Tying the different levels and spaces together required strategic attention to floor plans, furniture layout, and color palettes that resonated with the clients. Storm’s solution utilized tried-and-true colorways that felt classic while being chic and traditional and skewing neutral, executed through the thoughtful application of fabrics, textures, and forms.
“From a color standpoint, it’s consistent from room to room. We used a lot of neutrals spanning black, navy, blue, tan, and white, but these colors play out in their own schemes through different fabrics and patterns.” Storm says it was important the overall design felt versatile enough so that casual furniture pieces, like chairs, could be moved as necessary throughout the house and fit in style-wise wherever they were planted.
A popular hang-out spot is the long screened-in back porch facing the lake. This area spans the length of the home and can be accessed from the living room and kitchen. “This space holds two large dining tables and multiple flexible seating areas that include two twin-bed swings for optimal napping,” says Storm. A back porch holds a 42-inch Wolf Gas Grill for plein air cooking. Indoors, the fully-outfitted kitchen with two islands—one for storage, the other for casual meals—features a 60-inch Wolf Dual Fuel Range with six burners and an infrared dual griddle, and an individual 30-inch Designer Series Column Sub-Zero Refrigerator and Sub-Zero Freezer, which flank the range and cooking wall. Storm camouflaged these heavy appliances behind tall antique mirrors, which reflect the light from the lake and front of the house into the room.

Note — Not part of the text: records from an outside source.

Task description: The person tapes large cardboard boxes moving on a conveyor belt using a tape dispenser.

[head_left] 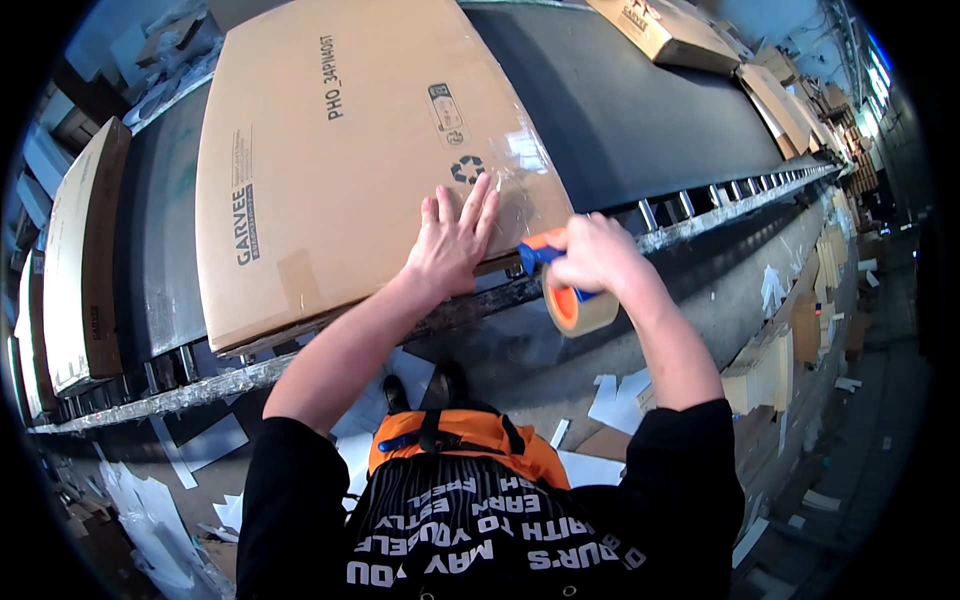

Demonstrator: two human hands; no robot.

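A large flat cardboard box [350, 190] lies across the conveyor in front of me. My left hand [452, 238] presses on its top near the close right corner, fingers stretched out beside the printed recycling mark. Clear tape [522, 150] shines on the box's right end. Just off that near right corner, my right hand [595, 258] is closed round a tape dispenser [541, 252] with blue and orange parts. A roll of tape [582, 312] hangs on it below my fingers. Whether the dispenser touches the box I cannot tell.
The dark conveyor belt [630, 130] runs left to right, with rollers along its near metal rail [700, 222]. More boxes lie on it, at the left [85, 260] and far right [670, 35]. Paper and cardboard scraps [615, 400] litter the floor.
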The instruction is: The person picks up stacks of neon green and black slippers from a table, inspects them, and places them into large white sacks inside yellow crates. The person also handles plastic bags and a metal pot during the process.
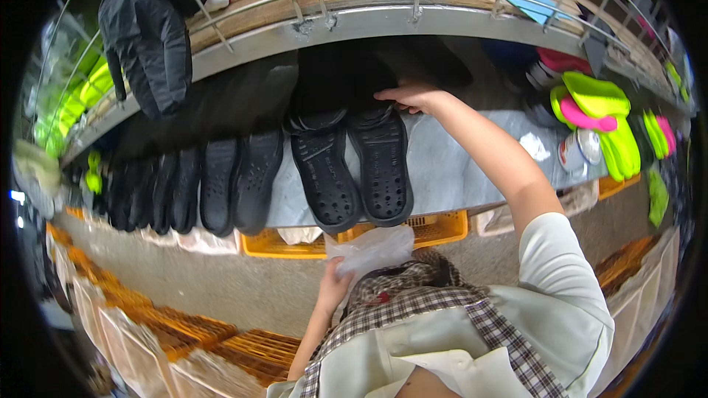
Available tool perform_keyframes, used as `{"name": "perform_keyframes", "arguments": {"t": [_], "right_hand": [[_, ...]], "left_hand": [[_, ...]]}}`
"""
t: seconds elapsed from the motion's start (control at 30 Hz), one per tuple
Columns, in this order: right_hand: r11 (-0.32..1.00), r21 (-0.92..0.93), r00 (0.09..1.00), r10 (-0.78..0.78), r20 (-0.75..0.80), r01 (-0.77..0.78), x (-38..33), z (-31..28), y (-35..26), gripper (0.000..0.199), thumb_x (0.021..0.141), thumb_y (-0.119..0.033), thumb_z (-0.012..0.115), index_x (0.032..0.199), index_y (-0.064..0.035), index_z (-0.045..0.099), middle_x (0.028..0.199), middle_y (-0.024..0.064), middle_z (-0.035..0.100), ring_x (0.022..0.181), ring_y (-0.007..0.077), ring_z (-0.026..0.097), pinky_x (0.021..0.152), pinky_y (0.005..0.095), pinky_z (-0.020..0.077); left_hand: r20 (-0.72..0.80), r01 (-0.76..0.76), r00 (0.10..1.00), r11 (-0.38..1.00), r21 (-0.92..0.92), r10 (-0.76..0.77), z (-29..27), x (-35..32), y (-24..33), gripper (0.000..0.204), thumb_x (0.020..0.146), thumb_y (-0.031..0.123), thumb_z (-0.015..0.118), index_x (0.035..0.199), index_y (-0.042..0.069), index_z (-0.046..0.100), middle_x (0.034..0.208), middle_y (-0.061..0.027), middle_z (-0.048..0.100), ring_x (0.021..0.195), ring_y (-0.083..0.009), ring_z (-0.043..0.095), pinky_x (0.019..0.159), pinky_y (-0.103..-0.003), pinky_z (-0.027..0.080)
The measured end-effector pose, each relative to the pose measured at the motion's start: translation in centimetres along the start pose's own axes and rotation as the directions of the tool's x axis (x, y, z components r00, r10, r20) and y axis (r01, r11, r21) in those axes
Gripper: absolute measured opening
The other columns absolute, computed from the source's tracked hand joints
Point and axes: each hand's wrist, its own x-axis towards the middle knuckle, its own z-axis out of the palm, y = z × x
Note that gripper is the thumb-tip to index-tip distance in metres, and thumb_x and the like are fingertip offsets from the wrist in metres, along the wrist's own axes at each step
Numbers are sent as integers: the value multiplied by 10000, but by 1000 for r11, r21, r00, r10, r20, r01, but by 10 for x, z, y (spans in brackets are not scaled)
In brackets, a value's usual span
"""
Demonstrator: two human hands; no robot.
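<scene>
Two black slippers lie side by side across the grey worktop: a left one [324, 180] and a right one [384, 173]. Their holed footbeds face up, and their far ends sink into dark shadow. My right hand [413, 96] reaches to the far end of the right slipper, its fingers closed at the dark edge there; the exact grip is partly lost in the shadow. Close to my body, my left hand [336, 280] pinches a clear plastic bag [376, 249], which hangs crumpled in front of the worktop's near edge.
More black slippers [219, 184] stand in a row at the left. On the right are a white can [579, 149] and neon yellow and pink footwear pieces [622, 140]. A wire-railed shelf [383, 18] runs above the back. Orange crates [440, 228] sit below the worktop and behind me.
</scene>
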Motion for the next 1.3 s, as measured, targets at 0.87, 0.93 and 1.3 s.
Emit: {"name": "perform_keyframes", "arguments": {"t": [0.87,0.93,1.3], "right_hand": [[282,812,711,-392,584,-511,-165,-57,154,409,750,-123,532,1103,83,545,1037,212,631,913,347,627,861,437,506],[297,746,566,-504,652,-595,-186,-45,163,459,720,-108,528,1131,97,530,1059,230,622,938,360,623,876,440,498],[419,553,275,-559,782,-721,-256,20,166,582,662,-64,524,1215,111,474,1146,275,573,996,398,601,904,464,484]], "left_hand": [[-711,-72,600,861,-504,-366,208,-218,4,201,870,89,612,1019,14,499,713,-40,630,477,-52,458,441,-200,377],[-716,-82,598,861,-501,-360,206,-233,-1,153,899,144,585,937,3,541,717,-45,639,490,-55,469,453,-202,387],[-766,-222,520,806,-548,-378,215,-293,-27,203,911,185,576,838,-3,605,744,21,548,677,-60,452,625,-227,391]]}}
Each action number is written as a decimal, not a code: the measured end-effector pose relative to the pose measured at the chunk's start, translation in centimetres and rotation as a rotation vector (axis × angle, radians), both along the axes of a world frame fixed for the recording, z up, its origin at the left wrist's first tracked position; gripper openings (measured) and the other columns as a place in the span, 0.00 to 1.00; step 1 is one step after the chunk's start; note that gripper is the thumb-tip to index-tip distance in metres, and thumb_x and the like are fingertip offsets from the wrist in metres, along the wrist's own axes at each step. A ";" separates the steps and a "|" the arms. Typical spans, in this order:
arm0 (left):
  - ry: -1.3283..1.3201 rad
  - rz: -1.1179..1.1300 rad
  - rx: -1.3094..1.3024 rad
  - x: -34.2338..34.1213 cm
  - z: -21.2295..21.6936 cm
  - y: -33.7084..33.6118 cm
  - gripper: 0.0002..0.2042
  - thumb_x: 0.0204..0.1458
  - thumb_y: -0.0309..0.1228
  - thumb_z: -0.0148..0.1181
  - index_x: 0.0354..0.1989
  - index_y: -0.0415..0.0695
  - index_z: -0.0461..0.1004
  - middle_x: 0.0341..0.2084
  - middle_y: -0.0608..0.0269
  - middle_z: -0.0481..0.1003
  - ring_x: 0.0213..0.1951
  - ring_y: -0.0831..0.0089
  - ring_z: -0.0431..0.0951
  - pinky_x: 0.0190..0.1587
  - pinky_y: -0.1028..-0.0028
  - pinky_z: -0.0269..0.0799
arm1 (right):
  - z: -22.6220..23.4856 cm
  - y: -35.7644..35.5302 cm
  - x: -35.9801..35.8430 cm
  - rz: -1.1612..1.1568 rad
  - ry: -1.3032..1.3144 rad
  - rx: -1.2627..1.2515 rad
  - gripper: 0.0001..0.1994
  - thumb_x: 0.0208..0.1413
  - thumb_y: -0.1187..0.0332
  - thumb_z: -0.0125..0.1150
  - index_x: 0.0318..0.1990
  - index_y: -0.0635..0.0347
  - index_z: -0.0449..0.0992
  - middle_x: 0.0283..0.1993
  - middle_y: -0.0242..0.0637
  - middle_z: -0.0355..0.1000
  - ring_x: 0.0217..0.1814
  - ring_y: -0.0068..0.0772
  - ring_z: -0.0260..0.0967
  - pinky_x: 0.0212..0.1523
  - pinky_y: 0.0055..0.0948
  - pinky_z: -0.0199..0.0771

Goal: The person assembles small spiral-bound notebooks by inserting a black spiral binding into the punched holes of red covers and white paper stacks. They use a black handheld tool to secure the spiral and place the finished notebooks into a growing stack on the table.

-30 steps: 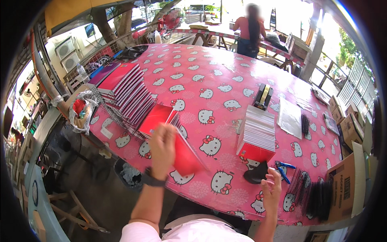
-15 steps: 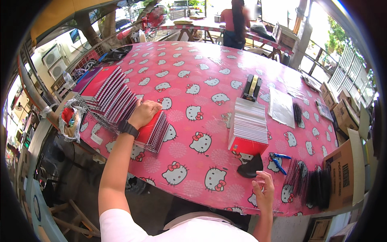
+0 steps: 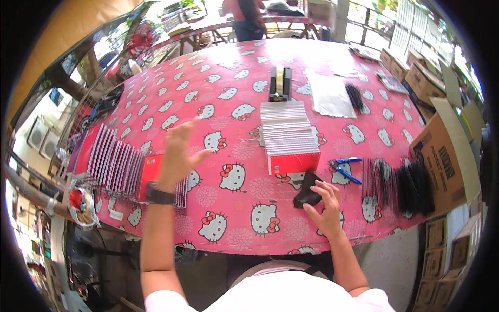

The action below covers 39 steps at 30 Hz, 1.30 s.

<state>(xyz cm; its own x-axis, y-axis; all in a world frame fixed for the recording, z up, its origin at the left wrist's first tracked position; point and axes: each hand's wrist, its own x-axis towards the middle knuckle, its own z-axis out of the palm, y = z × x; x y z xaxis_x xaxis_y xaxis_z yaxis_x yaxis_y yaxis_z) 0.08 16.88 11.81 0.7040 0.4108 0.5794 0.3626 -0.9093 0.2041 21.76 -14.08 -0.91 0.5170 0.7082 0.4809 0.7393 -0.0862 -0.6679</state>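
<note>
My left hand [image 3: 178, 155] is raised with fingers extended and thumb apart, holding nothing, over a short stack of red spiral notebooks [image 3: 150, 174]. It hides part of that stack. To its left leans a longer row of spiral notebooks [image 3: 112, 162]. My right hand [image 3: 327, 210] has its fingers spread at the right edge of a black curved piece [image 3: 306, 192]; whether they touch it I cannot tell. Just beyond that piece stands a packed row of notebooks [image 3: 289, 132], its nearest cover red.
Blue-handled cutters [image 3: 345, 169] and black binding coils [image 3: 413, 190] lie on the right, beside an open cardboard box [image 3: 442, 161]. A tape dispenser [image 3: 280, 86] and a white plastic sheet [image 3: 331, 94] sit farther back. A plastic bag [image 3: 83, 208] hangs at the left edge. Someone [image 3: 244, 21] stands beyond the table.
My left hand has lifted off the short notebook stack and opened. My right hand has come up to the black piece. The whole view has shifted toward the right.
</note>
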 end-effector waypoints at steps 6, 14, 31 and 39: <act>-0.007 -0.295 0.180 13.9 -7.3 -9.4 0.19 0.44 0.35 0.66 0.46 0.46 0.74 0.42 0.64 0.74 0.48 0.64 0.72 0.51 0.64 0.65 | 0.6 0.1 0.4 -0.007 0.049 0.124 0.14 0.42 0.73 0.66 0.40 0.59 0.75 0.46 0.41 0.72 0.52 0.45 0.65 0.52 0.39 0.67; -0.098 -0.279 -0.043 13.8 -5.6 -9.3 0.10 0.47 0.26 0.63 0.39 0.42 0.76 0.33 0.59 0.76 0.37 0.60 0.76 0.41 0.65 0.71 | 0.2 0.0 0.7 -0.045 0.055 0.252 0.17 0.41 0.74 0.67 0.42 0.59 0.74 0.46 0.41 0.72 0.50 0.44 0.66 0.49 0.38 0.69; -0.211 -0.045 -0.667 -1.1 -8.5 -13.2 0.16 0.41 0.25 0.71 0.38 0.43 0.71 0.34 0.59 0.77 0.41 0.69 0.75 0.47 0.69 0.69 | -0.2 5.1 -5.9 0.414 0.603 0.210 0.13 0.49 0.78 0.65 0.43 0.63 0.72 0.36 0.33 0.72 0.38 0.19 0.70 0.33 0.21 0.72; -0.400 -0.010 -0.751 0.5 -11.9 -15.8 0.23 0.48 0.26 0.67 0.50 0.41 0.62 0.43 0.60 0.68 0.44 0.70 0.70 0.52 0.70 0.64 | 0.4 5.2 -7.3 0.388 0.618 0.273 0.10 0.50 0.82 0.60 0.39 0.64 0.69 0.36 0.37 0.71 0.37 0.28 0.71 0.37 0.25 0.71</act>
<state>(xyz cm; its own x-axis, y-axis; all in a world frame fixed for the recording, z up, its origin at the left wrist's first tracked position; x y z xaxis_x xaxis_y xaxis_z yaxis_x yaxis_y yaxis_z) 0.55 1.06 -0.06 0.5095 0.7809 0.3613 0.1273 -0.4837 0.8659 14.50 -8.89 -0.51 0.4875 0.7911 0.3695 0.1700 0.3291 -0.9289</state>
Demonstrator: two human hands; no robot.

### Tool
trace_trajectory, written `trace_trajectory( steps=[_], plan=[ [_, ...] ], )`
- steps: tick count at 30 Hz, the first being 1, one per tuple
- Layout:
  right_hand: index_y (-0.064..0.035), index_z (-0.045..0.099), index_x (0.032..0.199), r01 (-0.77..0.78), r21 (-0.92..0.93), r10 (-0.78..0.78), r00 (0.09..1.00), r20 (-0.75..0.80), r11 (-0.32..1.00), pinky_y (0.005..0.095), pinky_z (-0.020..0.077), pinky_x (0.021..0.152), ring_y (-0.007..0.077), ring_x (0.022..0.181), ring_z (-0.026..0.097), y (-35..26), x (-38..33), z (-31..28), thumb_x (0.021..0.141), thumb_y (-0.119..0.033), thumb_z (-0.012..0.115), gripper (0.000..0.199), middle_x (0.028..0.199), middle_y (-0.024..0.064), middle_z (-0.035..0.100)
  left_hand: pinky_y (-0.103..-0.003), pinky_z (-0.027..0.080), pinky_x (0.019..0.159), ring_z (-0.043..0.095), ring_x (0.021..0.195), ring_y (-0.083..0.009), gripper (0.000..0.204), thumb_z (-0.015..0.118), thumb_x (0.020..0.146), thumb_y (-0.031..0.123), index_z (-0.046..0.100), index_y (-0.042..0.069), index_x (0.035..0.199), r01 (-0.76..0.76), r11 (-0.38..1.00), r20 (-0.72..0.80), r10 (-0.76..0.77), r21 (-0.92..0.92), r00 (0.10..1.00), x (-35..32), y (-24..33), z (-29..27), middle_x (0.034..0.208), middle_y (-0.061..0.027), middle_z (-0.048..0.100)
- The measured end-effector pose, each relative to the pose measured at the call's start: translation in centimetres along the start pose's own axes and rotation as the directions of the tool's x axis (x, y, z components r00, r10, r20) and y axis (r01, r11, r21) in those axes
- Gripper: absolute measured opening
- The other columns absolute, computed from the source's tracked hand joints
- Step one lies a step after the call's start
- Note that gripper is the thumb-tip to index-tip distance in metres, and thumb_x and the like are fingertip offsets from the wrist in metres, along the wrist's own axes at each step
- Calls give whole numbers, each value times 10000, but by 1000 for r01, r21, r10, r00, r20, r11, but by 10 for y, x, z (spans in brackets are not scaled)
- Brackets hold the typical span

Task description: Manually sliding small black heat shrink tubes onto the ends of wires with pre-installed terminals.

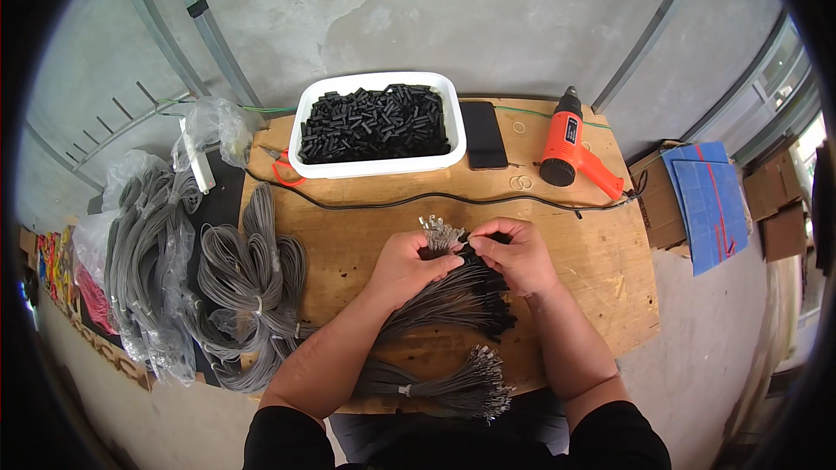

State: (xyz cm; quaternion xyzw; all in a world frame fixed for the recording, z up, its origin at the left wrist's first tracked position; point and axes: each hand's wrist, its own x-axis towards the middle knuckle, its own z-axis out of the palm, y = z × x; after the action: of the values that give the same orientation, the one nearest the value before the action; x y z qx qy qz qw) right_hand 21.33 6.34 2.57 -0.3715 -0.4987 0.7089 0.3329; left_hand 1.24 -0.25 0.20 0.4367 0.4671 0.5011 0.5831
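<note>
Head view. Wooden tabletop (592, 261), both forearms enter from the near edge and meet at its centre.

Left hand (407, 263): fingers closed around a fanned bundle of grey wires (444, 296), gripped near the far end, where the metal terminals (440, 231) stick up just past the thumb.

Right hand (515, 252): fingers curled and pinched at the same spot, thumb and forefinger closed on a small black sleeve (468, 242) at the wire ends. Hands touch each other across the bundle.

Bundle lies at tabletop centre, running near-left from the hands; black-sleeved ends (498, 318) spread out under the right wrist.

A second tied wire bundle (453, 383) with bare metal terminals lies at the near edge, between the forearms, apart from both hands.

Far side: white rectangular tray (457, 135) full of short black tube pieces (374, 122). Just right of it, a dark phone (483, 133) lying flat. Further right, an orange heat gun (570, 150) on its side; its black cord (409, 202) runs across the tabletop between tray and hands.

Left: coils of grey wire (248, 278) overhang the tabletop edge; more grey coils in clear plastic bags (148, 244) sit beyond. Red-handled scissors (283, 165) beside the tray's left corner.

Right, off the tabletop: cardboard box (657, 200) with blue sheets (710, 200) on it.
</note>
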Motion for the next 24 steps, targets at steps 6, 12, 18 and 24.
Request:
trace_trajectory(
  steps=[6, 12, 18, 24],
  plan=[
    [27, 713, 965, -3, -26, 4, 1000, 22, 1000, 194, 392, 538, 33, 594, 498, -3, -1, 2, 905, -27, 719, 81, 745, -16, 625, -216, 462, 584, 579, 651, -35, 128, 760, 885, 109, 726, -5, 934, -10, 987, -70, 22, 159, 997, 0, 2, 2, 749, 12, 676],
    [9, 672, 1078, -55, 474, 15, 996, 87, 879, 208, 444, 592, 105, 738, 583, 6, 12, -23, 943, -9, 635, 141, 934, 80, 675, -225, 465, 612, 581, 674, -72, 86, 723, 896, 40, 683, -24, 938, 13, 1000, -67, -14, -21, 998, 4, -2, 1, 784, -29, 661],
    [6, 655, 1114, -61, 487, 94, 995, -44, 871, 207, 477, 647, 124, 805, 601, 6, 17, -23, 978, -11, 571, 161, 1001, 86, 673, -239, 460, 614, 570, 667, -100, 104, 718, 889, 36, 674, -26, 960, 67, 982, -69, -80, -179, 994, 4, -2, -1, 808, -48, 651],
    [-17, 643, 1130, -60, 437, 77, 997, -21, 897, 207, 483, 630, 126, 778, 601, 4, 11, -18, 980, 5, 569, 169, 1019, 112, 680, -239, 462, 610, 572, 661, -97, 117, 722, 892, 58, 677, -27, 958, 73, 980, -63, -86, -183, 994, 4, 0, -1, 805, -40, 653]
  ],
)
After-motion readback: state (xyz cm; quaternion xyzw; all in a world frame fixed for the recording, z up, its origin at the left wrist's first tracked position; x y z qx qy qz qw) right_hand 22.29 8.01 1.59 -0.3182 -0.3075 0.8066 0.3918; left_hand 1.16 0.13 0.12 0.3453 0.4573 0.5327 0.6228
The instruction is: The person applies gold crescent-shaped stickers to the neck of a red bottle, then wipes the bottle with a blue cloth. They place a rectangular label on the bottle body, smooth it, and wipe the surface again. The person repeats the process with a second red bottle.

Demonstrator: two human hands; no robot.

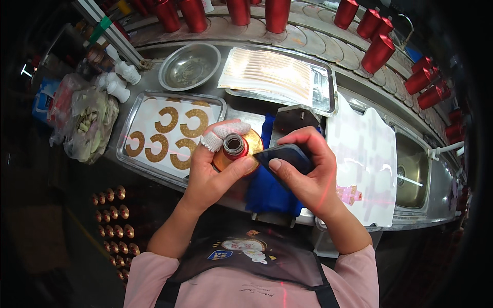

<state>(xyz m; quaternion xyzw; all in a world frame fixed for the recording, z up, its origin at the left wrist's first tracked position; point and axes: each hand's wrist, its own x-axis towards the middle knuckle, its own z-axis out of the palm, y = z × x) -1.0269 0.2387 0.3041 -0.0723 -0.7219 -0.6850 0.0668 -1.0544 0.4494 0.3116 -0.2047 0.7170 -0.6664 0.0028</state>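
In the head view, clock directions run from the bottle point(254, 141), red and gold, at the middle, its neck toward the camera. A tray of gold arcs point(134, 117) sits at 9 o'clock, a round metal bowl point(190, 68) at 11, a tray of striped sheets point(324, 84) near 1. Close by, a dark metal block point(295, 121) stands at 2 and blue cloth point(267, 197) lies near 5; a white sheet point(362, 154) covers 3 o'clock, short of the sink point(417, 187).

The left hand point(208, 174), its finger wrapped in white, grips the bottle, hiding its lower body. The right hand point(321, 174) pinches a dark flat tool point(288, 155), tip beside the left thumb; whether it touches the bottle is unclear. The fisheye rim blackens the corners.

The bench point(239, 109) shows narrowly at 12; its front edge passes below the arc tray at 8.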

Looking back, Storm says she and her team had to begin from the ground up. “When we started the project, the foundation had been poured; then it was time to imagine the best domicile for the lakeside setting.” Fundamentally, she says this meant designing for the comfort of many at once while pulling visual and aesthetic cues from the water and surrounding nature. “The house is long, giving almost all the rooms equal opportunity to admire the views of the lake,” adds Storm. “And it’s positioned on a five-acre lot, so even for the spaces that are not lake facing, the view is of forest, plants, and green for miles.”